Looking at the listing beneath, work out how many lines hold "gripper" and report only that figure.

◆ **Data extract**
■ ■ ■ ■
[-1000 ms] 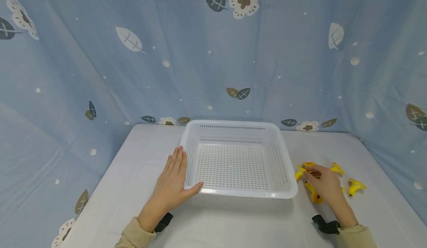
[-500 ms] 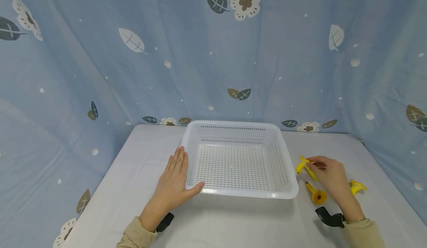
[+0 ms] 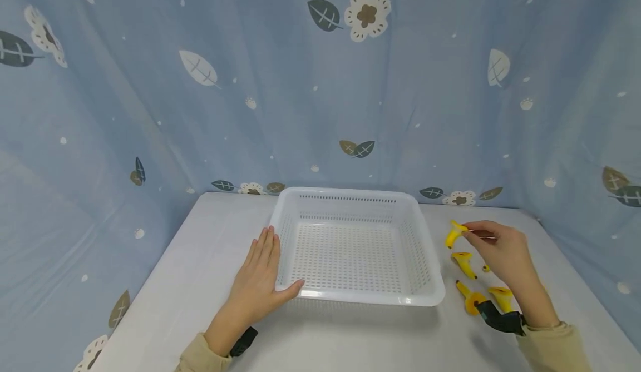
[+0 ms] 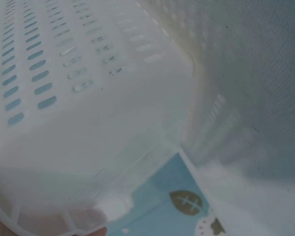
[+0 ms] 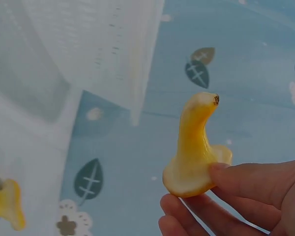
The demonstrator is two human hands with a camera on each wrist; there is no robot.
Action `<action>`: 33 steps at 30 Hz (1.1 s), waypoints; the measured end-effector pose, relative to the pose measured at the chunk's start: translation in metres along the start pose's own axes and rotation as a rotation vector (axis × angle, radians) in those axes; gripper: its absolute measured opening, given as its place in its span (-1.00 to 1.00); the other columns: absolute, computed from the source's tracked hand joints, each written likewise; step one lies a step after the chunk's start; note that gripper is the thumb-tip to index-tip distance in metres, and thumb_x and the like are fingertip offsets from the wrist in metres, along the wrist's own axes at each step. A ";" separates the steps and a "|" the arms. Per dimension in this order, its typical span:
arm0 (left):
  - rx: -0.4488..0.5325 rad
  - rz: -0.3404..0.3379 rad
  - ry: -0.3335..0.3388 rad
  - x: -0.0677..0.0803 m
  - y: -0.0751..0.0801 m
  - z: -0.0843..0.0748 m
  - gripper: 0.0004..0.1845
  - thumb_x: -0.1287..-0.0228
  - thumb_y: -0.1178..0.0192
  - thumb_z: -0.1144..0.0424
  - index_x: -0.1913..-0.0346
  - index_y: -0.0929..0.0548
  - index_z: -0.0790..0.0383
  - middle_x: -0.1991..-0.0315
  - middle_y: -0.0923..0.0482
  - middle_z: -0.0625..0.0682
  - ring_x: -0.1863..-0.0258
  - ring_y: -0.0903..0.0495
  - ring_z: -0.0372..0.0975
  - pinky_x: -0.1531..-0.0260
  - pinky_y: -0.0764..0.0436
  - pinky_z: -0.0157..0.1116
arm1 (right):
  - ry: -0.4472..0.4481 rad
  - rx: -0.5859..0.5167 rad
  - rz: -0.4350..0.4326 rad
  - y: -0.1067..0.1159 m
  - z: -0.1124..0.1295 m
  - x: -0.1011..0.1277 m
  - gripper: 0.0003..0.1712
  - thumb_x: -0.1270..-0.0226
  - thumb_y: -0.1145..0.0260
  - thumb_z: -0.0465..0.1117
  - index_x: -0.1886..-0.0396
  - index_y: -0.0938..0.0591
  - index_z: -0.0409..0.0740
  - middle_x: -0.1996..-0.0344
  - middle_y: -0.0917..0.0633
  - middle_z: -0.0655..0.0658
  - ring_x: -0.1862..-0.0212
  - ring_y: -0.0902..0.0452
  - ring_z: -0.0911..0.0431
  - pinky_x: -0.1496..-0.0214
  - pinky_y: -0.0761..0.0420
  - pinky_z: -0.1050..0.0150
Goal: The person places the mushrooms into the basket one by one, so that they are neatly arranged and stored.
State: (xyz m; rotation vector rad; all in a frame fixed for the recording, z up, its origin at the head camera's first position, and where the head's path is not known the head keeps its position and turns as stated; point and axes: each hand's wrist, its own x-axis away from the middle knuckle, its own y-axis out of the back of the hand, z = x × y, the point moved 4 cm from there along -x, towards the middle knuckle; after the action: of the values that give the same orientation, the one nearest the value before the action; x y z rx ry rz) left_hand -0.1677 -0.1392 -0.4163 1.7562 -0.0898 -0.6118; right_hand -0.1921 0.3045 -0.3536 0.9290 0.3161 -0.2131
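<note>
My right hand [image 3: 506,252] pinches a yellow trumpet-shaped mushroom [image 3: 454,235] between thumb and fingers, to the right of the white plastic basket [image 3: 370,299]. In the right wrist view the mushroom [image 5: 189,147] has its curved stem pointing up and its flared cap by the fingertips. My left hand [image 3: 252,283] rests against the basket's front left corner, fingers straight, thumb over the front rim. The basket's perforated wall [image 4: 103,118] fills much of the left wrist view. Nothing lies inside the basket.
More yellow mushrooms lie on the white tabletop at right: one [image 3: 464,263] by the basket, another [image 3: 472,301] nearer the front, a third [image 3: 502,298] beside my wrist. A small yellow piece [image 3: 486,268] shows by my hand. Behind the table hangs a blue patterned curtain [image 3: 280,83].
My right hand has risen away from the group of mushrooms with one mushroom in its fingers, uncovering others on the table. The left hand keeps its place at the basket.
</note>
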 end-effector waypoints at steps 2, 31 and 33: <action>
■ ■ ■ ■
◆ **Solution below**
3